Coronavirus disease 2019 (COVID-19) is an infectious disease caused by the severe acute respiratory syndrome coronavirus 2 (SARS-CoV-2) that was discovered in China in December 2019 and declared a pandemic by the World Health Organization in March 2020. As of 7 September 2022, over 600 million confirmed cases of COVID-19, including almost 6.5 million deaths, were reported to the World Health Organization (WHO) since the start of the COVID-19 pandemic in late 2019 [
1]. In the early phase of the COVID-19 pandemic, most healthcare providers had trouble with critical time-sensitive decisions, such as resource allocation, diagnosis, and treatment for patients with suspected SARS-CoV-2 infection because of the lack of robust evidence-based decision-support tools.
Artificial intelligence (AI) consists of the imitation of the cognitive functions and intelligent behavior of humans, performed by machines [
2]. Machine learning is a subfield of AI that focuses on algorithms that enable computers to define a model for complex relationships or patterns from empirical data, without explicit programming. Deep learning is a subfield of machine learning that is more powerful and flexible than conventional machine learning algorithms and uses methods similar to biological neural networks to solve a wide variety of complex tasks. Thus, these approaches can be efficiently tested in healthcare applications such as disease diagnosis, analysis of medical images, big data collection, research and clinical trials, management of smart health records, and the prediction of outbreaks. Since the start of the COVID-19 pandemic, AI has been applied to the prediction of the COVID-19 trajectory and the development of diagnostic and prognostic models.
Previously, numerous studies for COVID-19 prediction models have been published using traditional statistics frameworks or AI algorithms. Additionally, several systematic reviews have shown the usefulness of prediction models for SARS-CoV-2 diagnosis and for prediction the disease severity, length of hospital stay, and the need for intensive care unit admission and mechanical ventilation [
3,
4,
5,
6]. However, systematic reviews on the prediction of COVID-19 mortality using AI technology are still lacking. An article by Bottino et al. [
7], published in this Special Issue of the
Journal of Personalized Medicine, reviews studies that used AI technology, including machine learning and deep learning, to predict COVID-19 mortality. The article provides possible explanations of the best results that the studies obtained. The review also discusses the limitations of current studies and provides suggestions for future research. To our knowledge, this article is the first systematic review of COVID-19 mortality prediction using AI technology.
This review includes 24 studies, of which 3, 17, and 4 studies used deep learning, traditional machine learning, and hybrid methodologies, respectively. All the studies included in the review considered the clinical characteristics, but only one study considered the computed tomography imaging characteristics. Most studies had an imbalanced number of patients who survived and who died. Additionally, both binary and multi-level characteristics were considered.
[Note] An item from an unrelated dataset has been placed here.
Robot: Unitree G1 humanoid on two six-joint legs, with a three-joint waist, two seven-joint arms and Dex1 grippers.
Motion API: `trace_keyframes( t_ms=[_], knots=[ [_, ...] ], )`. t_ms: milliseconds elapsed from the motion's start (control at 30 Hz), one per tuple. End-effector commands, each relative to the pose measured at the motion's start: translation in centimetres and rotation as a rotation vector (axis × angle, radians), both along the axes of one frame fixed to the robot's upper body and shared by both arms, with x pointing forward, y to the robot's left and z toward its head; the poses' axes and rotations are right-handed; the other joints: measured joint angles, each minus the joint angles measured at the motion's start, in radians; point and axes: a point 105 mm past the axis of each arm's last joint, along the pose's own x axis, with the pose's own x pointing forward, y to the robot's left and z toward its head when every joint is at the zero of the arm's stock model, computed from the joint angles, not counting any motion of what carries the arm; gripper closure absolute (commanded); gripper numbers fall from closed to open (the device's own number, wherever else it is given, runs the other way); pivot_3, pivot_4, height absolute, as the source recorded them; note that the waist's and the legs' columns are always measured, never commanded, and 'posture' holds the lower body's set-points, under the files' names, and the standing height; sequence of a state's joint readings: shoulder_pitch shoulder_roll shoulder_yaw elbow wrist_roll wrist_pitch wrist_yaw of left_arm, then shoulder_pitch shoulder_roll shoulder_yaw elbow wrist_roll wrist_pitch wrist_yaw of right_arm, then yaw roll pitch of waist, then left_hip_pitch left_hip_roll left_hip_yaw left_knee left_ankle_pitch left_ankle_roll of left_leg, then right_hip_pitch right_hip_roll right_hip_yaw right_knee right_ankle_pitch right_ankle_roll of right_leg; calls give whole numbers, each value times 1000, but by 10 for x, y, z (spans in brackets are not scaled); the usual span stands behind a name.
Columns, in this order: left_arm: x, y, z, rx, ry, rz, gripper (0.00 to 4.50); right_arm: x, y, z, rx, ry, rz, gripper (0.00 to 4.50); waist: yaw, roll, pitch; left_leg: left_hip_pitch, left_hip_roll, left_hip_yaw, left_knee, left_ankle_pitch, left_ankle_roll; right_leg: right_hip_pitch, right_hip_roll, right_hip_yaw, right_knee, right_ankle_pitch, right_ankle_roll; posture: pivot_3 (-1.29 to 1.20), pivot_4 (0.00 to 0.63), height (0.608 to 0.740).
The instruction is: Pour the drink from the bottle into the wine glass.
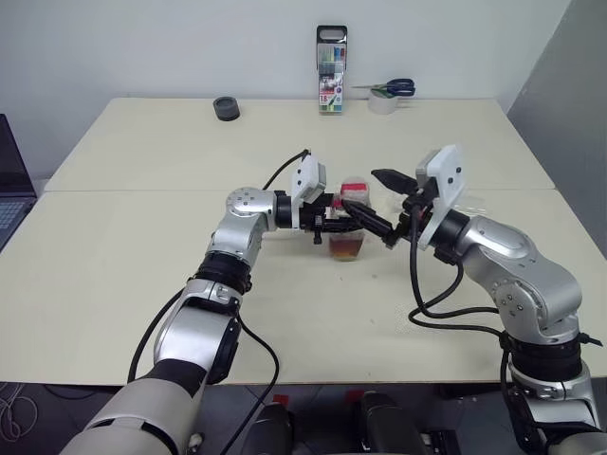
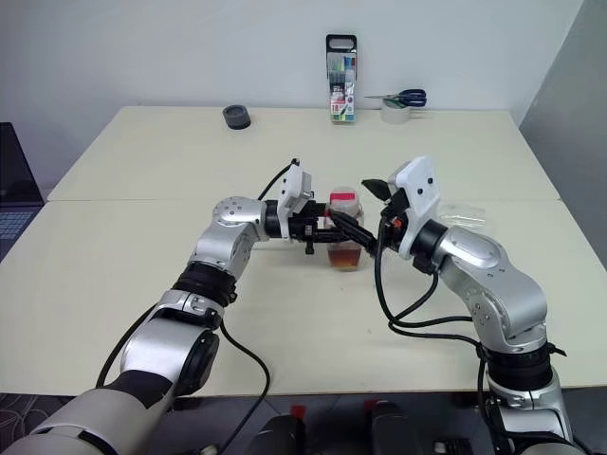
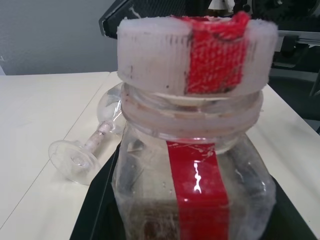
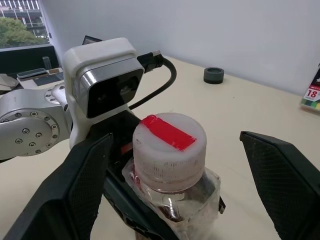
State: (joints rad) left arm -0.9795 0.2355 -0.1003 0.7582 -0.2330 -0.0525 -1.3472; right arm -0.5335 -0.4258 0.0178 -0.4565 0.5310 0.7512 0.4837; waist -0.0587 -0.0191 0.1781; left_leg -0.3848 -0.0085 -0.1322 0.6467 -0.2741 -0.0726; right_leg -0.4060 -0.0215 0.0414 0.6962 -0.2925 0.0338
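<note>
The bottle (image 1: pixel 348 237) stands upright on the table near the middle, and its red-and-white cap (image 4: pixel 169 150) is screwed on. A little amber drink (image 1: pixel 347 249) lies at its bottom. My left gripper (image 1: pixel 334 223) reaches in from the left and is shut on the bottle's body. My right gripper (image 1: pixel 377 199) comes from the right and is open, one finger (image 4: pixel 75 185) on each side of the cap without touching it. The wine glass (image 3: pixel 82 155) lies on its side on the table behind my right arm (image 2: pixel 465 213).
A marker-pen case (image 1: pixel 331 85) stands at the table's far edge, with a tape roll (image 1: pixel 383 104) and blue scissors (image 1: pixel 396 89) to its right. A black round object (image 1: pixel 226 108) sits far left. A laptop (image 1: pixel 8 185) is beyond the table's left edge.
</note>
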Motion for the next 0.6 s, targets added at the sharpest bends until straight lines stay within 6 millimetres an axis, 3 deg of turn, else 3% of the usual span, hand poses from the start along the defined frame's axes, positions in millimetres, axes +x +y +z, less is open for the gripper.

The review summarizes the models developed according to the data source, data partitioning, class of features, machine-learning methodologies, and evaluation metrics for performance assessment, and focuses on mortality prediction using machine-learning techniques to fit nonlinear and complex interaction effects between predictors.
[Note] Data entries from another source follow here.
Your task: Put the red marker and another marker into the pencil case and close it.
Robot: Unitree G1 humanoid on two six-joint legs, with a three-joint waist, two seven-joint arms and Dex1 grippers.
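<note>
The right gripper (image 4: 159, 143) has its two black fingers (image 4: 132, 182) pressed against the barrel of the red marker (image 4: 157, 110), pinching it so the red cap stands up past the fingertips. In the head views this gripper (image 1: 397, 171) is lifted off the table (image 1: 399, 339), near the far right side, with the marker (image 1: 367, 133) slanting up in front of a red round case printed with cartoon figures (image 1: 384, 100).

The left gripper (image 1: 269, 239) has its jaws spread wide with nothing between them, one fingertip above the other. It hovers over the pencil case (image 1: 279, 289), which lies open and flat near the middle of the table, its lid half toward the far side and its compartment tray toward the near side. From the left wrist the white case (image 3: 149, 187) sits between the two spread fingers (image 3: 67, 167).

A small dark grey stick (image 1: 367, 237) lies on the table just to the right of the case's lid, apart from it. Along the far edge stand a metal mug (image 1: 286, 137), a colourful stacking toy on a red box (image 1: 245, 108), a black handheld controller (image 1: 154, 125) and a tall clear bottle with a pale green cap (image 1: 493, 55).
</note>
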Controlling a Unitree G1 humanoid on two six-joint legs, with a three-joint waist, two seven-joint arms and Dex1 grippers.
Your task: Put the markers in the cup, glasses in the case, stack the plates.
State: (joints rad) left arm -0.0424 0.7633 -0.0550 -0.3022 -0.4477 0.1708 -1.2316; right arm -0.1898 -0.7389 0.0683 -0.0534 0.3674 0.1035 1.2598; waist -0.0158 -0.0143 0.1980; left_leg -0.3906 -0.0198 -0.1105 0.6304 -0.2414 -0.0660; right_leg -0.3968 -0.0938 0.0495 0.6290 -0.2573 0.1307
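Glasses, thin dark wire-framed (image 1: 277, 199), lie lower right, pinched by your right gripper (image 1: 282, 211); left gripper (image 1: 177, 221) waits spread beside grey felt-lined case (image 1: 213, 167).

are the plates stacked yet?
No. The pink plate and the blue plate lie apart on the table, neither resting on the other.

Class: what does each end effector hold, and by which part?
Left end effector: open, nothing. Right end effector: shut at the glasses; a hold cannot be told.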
Collectively, this review identified some best practices that studies could follow for developing optimal machine-learning models. First, the use of a high-quality dataset with a large sample size, and a balanced number of individuals in each group are important for achieving good model performance. For these reasons, using a multi-country database is useful for obtaining generalizable results and determining the most important features because mortality cases in patients with COVID-19 are a relative minority among overall infected cases. Thus, it could induce data imbalance. Second, the existence of missing values is a challenging problem for the development of the prediction model. It means that some variables deleted during data curation could reduce the model performance. Thus, to overcome this issue, prospective multi-center studies are needed. Third, use of a combination of different machine-learning methodologies is highly effective. Of previously developed prediction models, those that use a combination of methods, such as ensemble models, tend to show the best performance. Fourth, clinical features should include several different types of characteristics, including demographics and laboratory test results. Multiple studies have shown a highly significant association of age and C-reactive protein and lactate dehydrogenase levels with COVID-19 mortality. Fifth, as many metrics as possible should be reported to have a complete view of model performance. Thus, model performance should be described using not only the most common metrics, such as area under the receiver-operating characteristic curve and accuracy, and other metrics for performance prediction assessment, including sensitivity, specificity, positive predictive value, and negative predictive value. Finally, real-time updates of prediction models for COVID-19 mortality are necessary because the COVID-19 pandemic is still evolving.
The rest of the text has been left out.